Why do theists, undergrads, and Less Wrongers favor one-boxing on Newcomb?

CarlShulman

Follow-up to: Normative uncertainty in Newcomb's problem

Philosophers and atheists break for two-boxing; theists and Less Wrong break for one-boxing
Personally, I would one-box on Newcomb's Problem. Conditional on one-boxing for lawful reasons, one boxing earns $1,000,000, while two-boxing, conditional on two-boxing for lawful reasons, would deliver only a thousand.
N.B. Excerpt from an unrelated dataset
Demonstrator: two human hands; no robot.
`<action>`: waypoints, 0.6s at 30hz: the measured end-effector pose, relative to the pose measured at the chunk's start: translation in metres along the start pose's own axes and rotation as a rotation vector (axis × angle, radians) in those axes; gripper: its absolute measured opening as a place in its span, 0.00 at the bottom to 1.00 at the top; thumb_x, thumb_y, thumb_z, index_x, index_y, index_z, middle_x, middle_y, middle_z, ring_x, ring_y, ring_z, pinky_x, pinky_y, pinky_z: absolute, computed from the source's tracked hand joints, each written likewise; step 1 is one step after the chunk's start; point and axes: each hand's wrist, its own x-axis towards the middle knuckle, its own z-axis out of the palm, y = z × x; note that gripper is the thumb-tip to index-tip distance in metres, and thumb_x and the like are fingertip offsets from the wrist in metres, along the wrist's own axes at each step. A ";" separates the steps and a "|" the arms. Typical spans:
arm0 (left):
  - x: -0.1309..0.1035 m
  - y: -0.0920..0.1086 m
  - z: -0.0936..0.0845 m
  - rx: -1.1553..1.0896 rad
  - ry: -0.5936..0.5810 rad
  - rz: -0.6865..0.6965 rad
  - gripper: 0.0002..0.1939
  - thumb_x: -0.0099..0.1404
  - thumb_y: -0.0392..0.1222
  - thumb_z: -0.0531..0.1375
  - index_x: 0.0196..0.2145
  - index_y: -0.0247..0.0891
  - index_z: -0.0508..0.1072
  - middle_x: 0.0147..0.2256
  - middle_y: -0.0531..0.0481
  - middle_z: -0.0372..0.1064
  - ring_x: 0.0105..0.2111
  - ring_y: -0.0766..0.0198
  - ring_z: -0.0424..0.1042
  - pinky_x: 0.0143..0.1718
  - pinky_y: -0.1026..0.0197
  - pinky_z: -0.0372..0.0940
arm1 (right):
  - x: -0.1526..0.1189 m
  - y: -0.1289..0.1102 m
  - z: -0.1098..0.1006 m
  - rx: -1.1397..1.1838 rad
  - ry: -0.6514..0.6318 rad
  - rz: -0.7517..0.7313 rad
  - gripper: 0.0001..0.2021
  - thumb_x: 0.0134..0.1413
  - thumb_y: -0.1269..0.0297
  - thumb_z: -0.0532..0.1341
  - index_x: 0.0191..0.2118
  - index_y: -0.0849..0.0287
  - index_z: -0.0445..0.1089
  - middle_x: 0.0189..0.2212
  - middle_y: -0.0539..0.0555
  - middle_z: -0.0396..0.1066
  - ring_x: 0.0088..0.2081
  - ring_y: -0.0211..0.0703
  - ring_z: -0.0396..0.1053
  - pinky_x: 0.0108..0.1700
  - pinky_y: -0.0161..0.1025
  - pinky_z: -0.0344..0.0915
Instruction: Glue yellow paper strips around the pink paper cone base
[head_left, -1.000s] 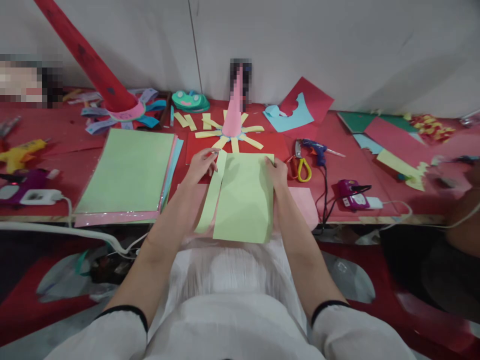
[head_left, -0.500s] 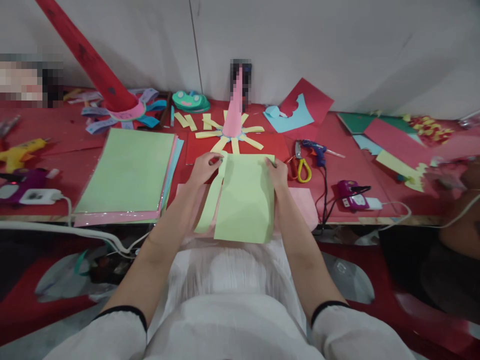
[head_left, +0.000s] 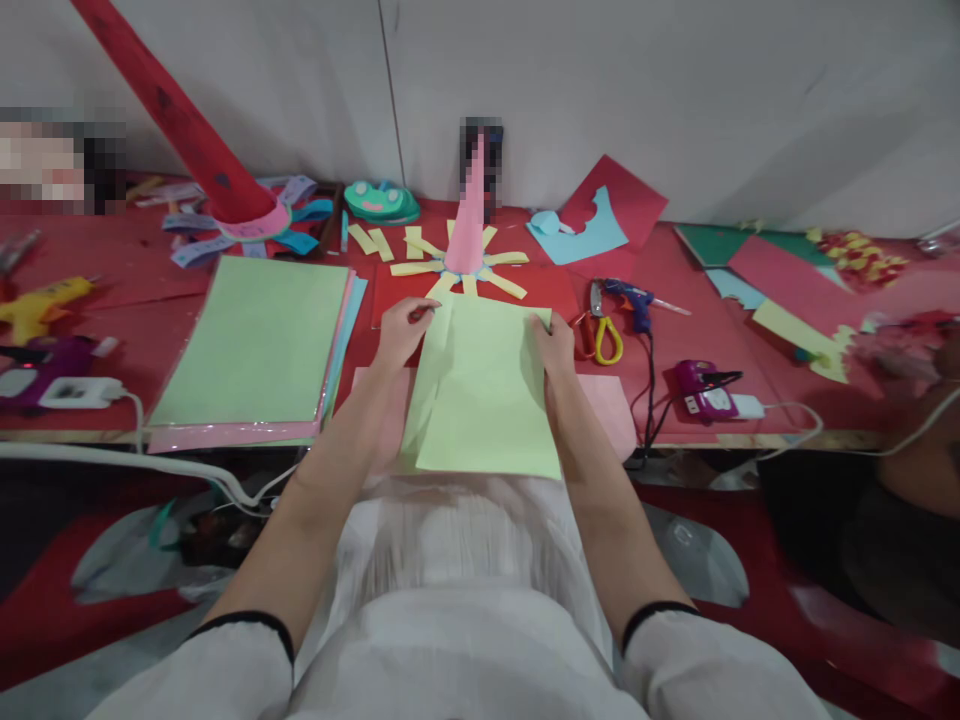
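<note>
Holding the light-green paper (head_left: 491,390) between both hands: pinching near its far left corner with the nearly closed left hand (head_left: 405,325), and clamping its far right corner under the thumb of the right hand (head_left: 553,342). Now lapping the wide part over the narrow flap (head_left: 431,350) beside the left grip, covering the gap visible half a second ago; probably bringing both parts together. Showing no clear join between them. Keeping everything above pink paper (head_left: 611,410), just short of the pink cone (head_left: 465,250) beyond the grip.
</note>
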 end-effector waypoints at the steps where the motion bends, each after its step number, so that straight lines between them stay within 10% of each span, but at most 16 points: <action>1: 0.001 -0.001 -0.001 0.016 0.027 -0.010 0.10 0.58 0.34 0.56 0.36 0.39 0.76 0.38 0.50 0.75 0.35 0.67 0.72 0.40 0.65 0.66 | -0.001 0.000 0.000 0.032 -0.010 -0.003 0.14 0.50 0.51 0.57 0.33 0.59 0.68 0.22 0.49 0.65 0.26 0.38 0.60 0.32 0.37 0.58; 18: -0.005 -0.001 -0.002 0.245 -0.038 -0.099 0.10 0.57 0.34 0.55 0.33 0.40 0.76 0.38 0.49 0.75 0.38 0.62 0.72 0.41 0.61 0.65 | -0.003 -0.004 0.001 0.226 -0.188 -0.095 0.12 0.43 0.59 0.58 0.33 0.59 0.72 0.32 0.52 0.73 0.35 0.43 0.68 0.41 0.40 0.63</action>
But this seems to be firmly a minority view in philosophy, and numerous heuristics about expert opinion suggest that I should re-examine the view.

In the PhilPapers survey, Philosophy undergraduates start off divided roughly evenly between one-boxing and two-boxing:

Newcomb's problem: one box or two boxes?

Other	142 / 217 (65.4%)
Accept or lean toward: one box	40 / 217 (18.4%)
Accept or lean toward: two boxes	35 / 217 (16.1%)

But philosophy faculty, who have learned more (less likely to have no opinion), and been subject to further selection, break in favor of two-boxing:

Newcomb's problem: one box or two boxes?

Other	441 / 931 (47.4%)
Accept or lean toward: two boxes	292 / 931 (31.4%)
Accept or lean toward: one box	198 / 931 (21.3%)

Specialists in decision theory (who are also more atheistic, more compatibilist about free will, and more physicalist than faculty in general) are even more convinced:

Newcomb's problem: one box or two boxes?

Accept or lean toward: two boxes	19 / 31 (61.3%)
Accept or lean toward: one box	8 / 31 (25.8%)
Other	4 / 31 (12.9%)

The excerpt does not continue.